Extend `ExtractDiag` gradient and numba implementation to higher dimensional inputs #389

ricardoV94 · 2023-07-18T14:18:50Z

Extend ExtractDiag gradient to all cases
- Fixes wrong gradient for negative offsets
Fix/extend ExtractDiag Numba implementation to all cases
Deprecate AllocDiag Op and use symbolic graph instead
- Gets rid of wrong Numba and JAX implementations
- Extra: do not raise in JAX dispatch of Arange, when a non-constant input comes from a shape

ricardoV94 · 2023-08-09T09:42:25Z

There seems to be a pre-existing bug with the gradient and offset. I'll try and push a fix in this PR as well

ricardoV94 · 2023-08-09T12:19:18Z

Ah hold your horses, the numba implementation of AllocDiag is also wrong

ricardoV94 · 2023-08-09T13:20:49Z

I deprecated AllocDiag in favor of a helper that returns the symbolic graph. The use of alloc_diag in ExtractDiag.grad can probably be improved to merge the two distinct set_subtensor operations that now exist.

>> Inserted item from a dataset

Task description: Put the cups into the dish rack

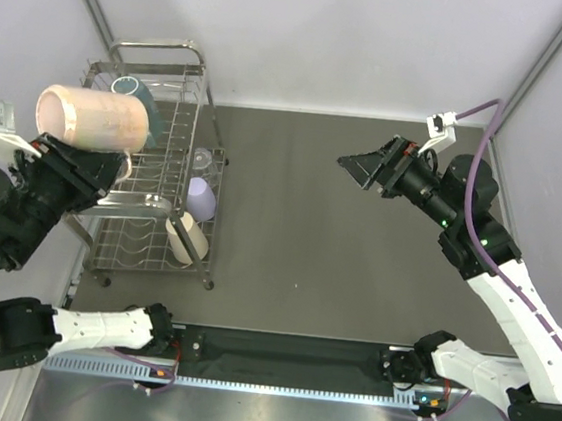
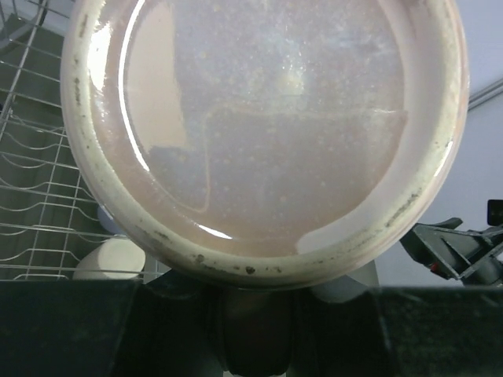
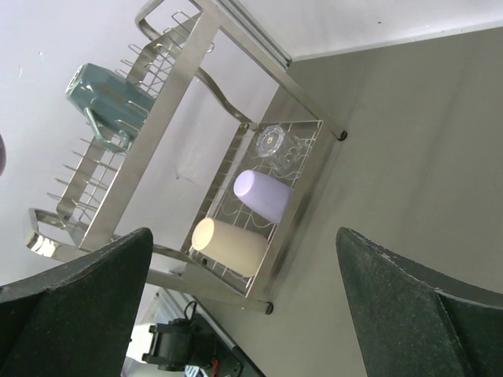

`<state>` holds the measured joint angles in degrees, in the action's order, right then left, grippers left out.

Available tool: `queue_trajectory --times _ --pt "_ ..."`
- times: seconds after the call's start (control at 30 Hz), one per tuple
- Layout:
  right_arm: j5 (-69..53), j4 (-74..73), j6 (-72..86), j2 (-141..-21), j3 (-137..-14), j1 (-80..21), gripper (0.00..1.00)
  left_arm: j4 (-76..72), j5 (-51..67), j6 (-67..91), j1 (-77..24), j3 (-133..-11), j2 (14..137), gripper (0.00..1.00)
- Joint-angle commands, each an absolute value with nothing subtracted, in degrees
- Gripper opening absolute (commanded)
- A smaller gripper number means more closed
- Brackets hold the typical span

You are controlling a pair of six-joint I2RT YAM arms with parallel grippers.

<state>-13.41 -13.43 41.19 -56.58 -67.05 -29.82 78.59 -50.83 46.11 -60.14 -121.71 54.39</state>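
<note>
1. The pink mug (image 1: pixel 95 119) is held clamped in the left gripper (image 1: pixel 115 165), above the dish rack (image 1: pixel 141 248).
2. The right gripper (image 1: pixel 364 167) is spread open and empty, well apart from the rack.
3. No writing can be read.

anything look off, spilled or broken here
Nothing spilled or broken. The one thing not put away is the pink mug, held on its side by the left gripper above the dish rack. Its rim shows dark specks in the left wrist view, possibly glaze.
</note>
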Motion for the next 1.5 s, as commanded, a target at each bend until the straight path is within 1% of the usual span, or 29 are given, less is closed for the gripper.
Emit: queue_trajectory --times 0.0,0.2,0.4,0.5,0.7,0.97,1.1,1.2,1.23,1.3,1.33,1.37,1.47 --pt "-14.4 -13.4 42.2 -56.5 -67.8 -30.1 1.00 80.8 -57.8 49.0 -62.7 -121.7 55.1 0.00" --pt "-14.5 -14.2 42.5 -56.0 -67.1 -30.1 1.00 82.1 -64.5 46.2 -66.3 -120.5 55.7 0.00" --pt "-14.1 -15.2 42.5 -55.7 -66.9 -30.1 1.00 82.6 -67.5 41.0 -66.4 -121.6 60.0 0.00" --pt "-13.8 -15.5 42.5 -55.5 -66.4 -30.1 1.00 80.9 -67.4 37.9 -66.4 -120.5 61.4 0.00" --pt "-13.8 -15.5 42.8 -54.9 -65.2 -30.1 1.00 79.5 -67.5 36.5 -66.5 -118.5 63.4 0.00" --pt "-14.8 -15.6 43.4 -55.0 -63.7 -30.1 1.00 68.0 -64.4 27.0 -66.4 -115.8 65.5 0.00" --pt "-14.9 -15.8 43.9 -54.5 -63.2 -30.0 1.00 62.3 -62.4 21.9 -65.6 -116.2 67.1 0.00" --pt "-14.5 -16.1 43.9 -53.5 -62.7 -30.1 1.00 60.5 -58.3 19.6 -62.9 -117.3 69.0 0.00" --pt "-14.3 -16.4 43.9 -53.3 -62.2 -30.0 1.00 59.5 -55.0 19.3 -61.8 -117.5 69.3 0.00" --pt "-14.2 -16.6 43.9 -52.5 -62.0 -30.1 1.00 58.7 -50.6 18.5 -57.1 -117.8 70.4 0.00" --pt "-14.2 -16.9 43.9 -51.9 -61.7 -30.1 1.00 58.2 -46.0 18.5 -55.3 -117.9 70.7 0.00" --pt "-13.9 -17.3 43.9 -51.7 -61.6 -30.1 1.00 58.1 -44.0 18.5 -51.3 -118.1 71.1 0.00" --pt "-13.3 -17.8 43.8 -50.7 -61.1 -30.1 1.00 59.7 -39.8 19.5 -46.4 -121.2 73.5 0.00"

The old implementation should be slower (no C impl) and was wrong for the Numba/JAX backends, so I am happy to merge as is.

codecov-commenter · 2023-08-10T13:30:24Z

Codecov Report

Merging #389 (a2d34df) into main (c6b0858) will decrease coverage by 0.06%.
The diff coverage is 75.00%.

Additional details and impacted files

@@            Coverage Diff             @@
##             main     #389      +/-   ##
==========================================
- Coverage   80.42%   80.36%   -0.06%     
==========================================
  Files         156      156              
  Lines       45483    45541      +58     
  Branches    11139    11151      +12     
==========================================
+ Hits        36579    36599      +20     
- Misses       6703     6741      +38     
  Partials     2201     2201

Files Changed	Coverage Δ
pytensor/link/numba/dispatch/basic.py	`87.23% <ø> (+0.18%)`	⬆️
pytensor/link/numba/dispatch/tensor_basic.py	`89.60% <61.76%> (-10.41%)`	⬇️
pytensor/tensor/basic.py	`88.61% <79.54%> (-2.23%)`	⬇️
pytensor/link/jax/dispatch/tensor_basic.py	`91.89% <100.00%> (+4.50%)`	⬆️

... and 2 files with indirect coverage changes

ferrine · 2023-08-16T08:20:23Z

pytensor/tensor/basic.py

@@ -3605,12 +3623,49 @@ def __setstate__(self, state):
            self.axis2 = 1


+def alloc_diag(diag, offset=0, axis1=0, axis2=1):


Why the high level alloc diag is removed? Could it be Op from graph instead? Can it cause less efficient rewrites and more complicated graphs?

The reason was twofold:

The JAX/Numba implementations were incorrect

It is a relatively simple operation (set_subtensor and transpose) that should be efficient enough (and if anything benefit from rewrites we have in PyTensor, not be hurt by them). In the C-backend this should certainly be faster because it avoids the python switch overhead

Making it a symbolic graph solves both problems. We can consider making it an OpFromGraph subclass if we see signs that this is slower. The dprint graph will be more complex for sure, but otherwise you are just hiding the computational graph inside an Op implementation anyway.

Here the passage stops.